What to produce:
Pictures are to be left out. Copy exactly, and only, the lines from the start of the entries below to the line with "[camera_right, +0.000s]", both included.

== Supplied records

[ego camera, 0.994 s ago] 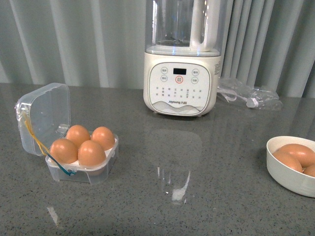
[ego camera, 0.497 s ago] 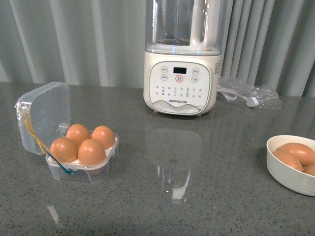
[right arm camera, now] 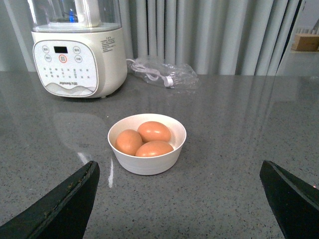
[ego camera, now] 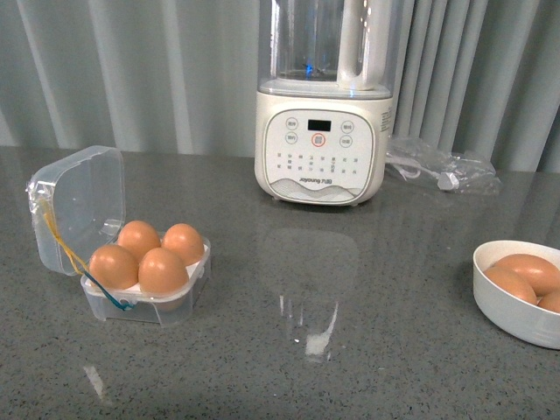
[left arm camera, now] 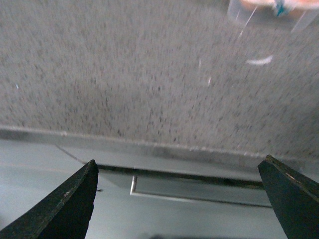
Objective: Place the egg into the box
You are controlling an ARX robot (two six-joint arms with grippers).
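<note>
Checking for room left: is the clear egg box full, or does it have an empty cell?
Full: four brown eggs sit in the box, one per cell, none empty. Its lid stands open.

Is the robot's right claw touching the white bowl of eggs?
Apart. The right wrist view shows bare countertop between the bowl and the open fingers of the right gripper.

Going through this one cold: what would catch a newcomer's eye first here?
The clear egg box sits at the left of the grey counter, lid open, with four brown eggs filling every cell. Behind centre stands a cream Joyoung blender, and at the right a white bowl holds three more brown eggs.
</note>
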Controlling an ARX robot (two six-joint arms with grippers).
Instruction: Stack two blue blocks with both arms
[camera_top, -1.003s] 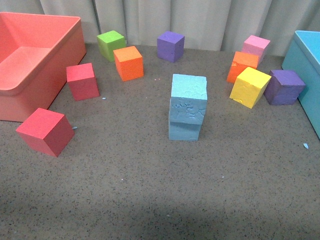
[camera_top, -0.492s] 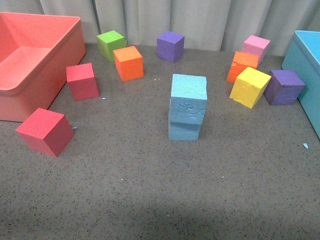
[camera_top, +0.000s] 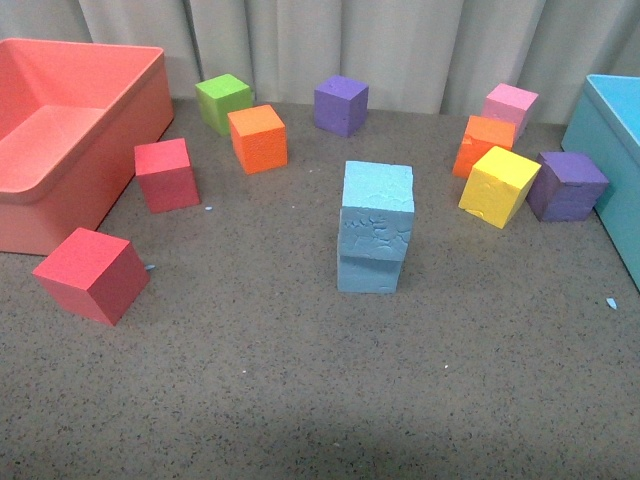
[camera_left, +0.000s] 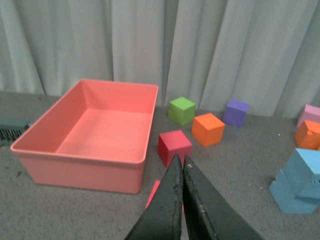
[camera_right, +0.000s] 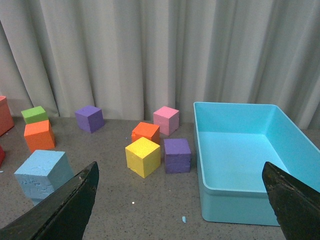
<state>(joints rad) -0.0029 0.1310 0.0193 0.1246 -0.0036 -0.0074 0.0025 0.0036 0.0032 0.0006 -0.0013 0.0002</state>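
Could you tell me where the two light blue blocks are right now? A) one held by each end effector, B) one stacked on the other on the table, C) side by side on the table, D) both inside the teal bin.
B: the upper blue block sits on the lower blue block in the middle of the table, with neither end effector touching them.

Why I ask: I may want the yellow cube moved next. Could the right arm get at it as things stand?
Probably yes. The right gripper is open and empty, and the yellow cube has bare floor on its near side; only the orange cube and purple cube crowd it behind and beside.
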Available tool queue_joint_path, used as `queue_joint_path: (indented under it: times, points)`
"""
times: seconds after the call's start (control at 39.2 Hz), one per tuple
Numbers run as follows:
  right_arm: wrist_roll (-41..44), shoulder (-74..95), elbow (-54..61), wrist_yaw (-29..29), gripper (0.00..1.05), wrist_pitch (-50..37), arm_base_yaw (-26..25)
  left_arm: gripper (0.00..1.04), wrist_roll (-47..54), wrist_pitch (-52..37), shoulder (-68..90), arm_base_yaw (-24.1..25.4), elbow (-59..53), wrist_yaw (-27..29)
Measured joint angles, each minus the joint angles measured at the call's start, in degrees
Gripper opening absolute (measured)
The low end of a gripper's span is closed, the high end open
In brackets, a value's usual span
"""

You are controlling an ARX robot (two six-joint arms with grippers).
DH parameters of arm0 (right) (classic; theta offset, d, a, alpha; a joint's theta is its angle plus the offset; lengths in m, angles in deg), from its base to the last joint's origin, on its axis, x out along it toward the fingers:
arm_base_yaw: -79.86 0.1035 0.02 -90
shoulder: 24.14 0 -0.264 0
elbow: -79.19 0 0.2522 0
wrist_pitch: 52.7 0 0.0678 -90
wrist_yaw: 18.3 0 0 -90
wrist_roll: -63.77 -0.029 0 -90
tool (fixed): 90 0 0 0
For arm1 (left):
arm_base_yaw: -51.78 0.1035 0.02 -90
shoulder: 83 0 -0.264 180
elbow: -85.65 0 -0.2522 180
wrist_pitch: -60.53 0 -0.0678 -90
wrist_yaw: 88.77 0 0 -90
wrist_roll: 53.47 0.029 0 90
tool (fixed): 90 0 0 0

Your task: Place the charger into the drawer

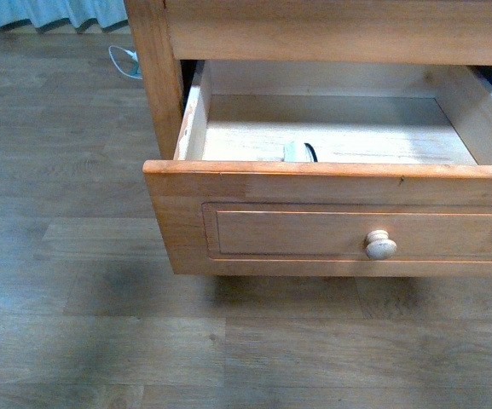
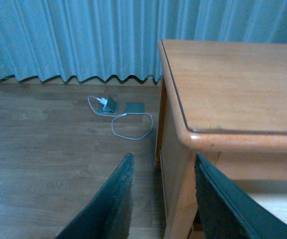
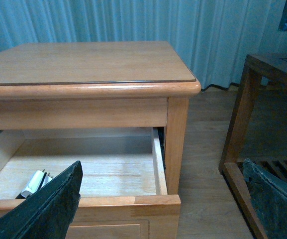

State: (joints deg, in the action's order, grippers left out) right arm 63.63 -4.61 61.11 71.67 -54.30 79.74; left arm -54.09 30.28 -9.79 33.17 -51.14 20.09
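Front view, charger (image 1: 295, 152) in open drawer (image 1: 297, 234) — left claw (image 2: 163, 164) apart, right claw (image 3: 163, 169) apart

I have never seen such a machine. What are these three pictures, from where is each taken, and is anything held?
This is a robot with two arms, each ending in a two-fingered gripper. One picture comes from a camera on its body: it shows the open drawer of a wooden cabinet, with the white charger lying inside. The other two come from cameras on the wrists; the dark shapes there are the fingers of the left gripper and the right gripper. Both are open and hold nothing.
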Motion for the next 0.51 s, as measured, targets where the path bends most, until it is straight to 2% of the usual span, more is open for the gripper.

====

Response:
[ego camera, 0.994 s ago] 
[ego camera, 0.497 s ago] 
[right arm camera, now] 
[ego camera, now] 
[left arm camera, now] 
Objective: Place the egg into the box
You are controlling an ARX robot (two six-joint arms with grippers).
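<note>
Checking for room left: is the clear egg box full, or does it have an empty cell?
Full: four brown eggs sit in the box, one per cell, none empty. Its lid stands open.

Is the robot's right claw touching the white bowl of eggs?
Apart. The right wrist view shows bare countertop between the bowl and the open fingers of the right gripper.

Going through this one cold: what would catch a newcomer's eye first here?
The clear egg box sits at the left of the grey counter, lid open, with four brown eggs filling every cell. Behind centre stands a cream Joyoung blender, and at the right a white bowl holds three more brown eggs.
</note>
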Controlling an ARX robot (two six-joint arms with grippers).
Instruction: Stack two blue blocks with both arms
[camera_top, -1.003s] 
[camera_top, -0.492s] 
[camera_top, +0.000s] 
[camera_left, +0.000s] 
[camera_right, +0.000s] 

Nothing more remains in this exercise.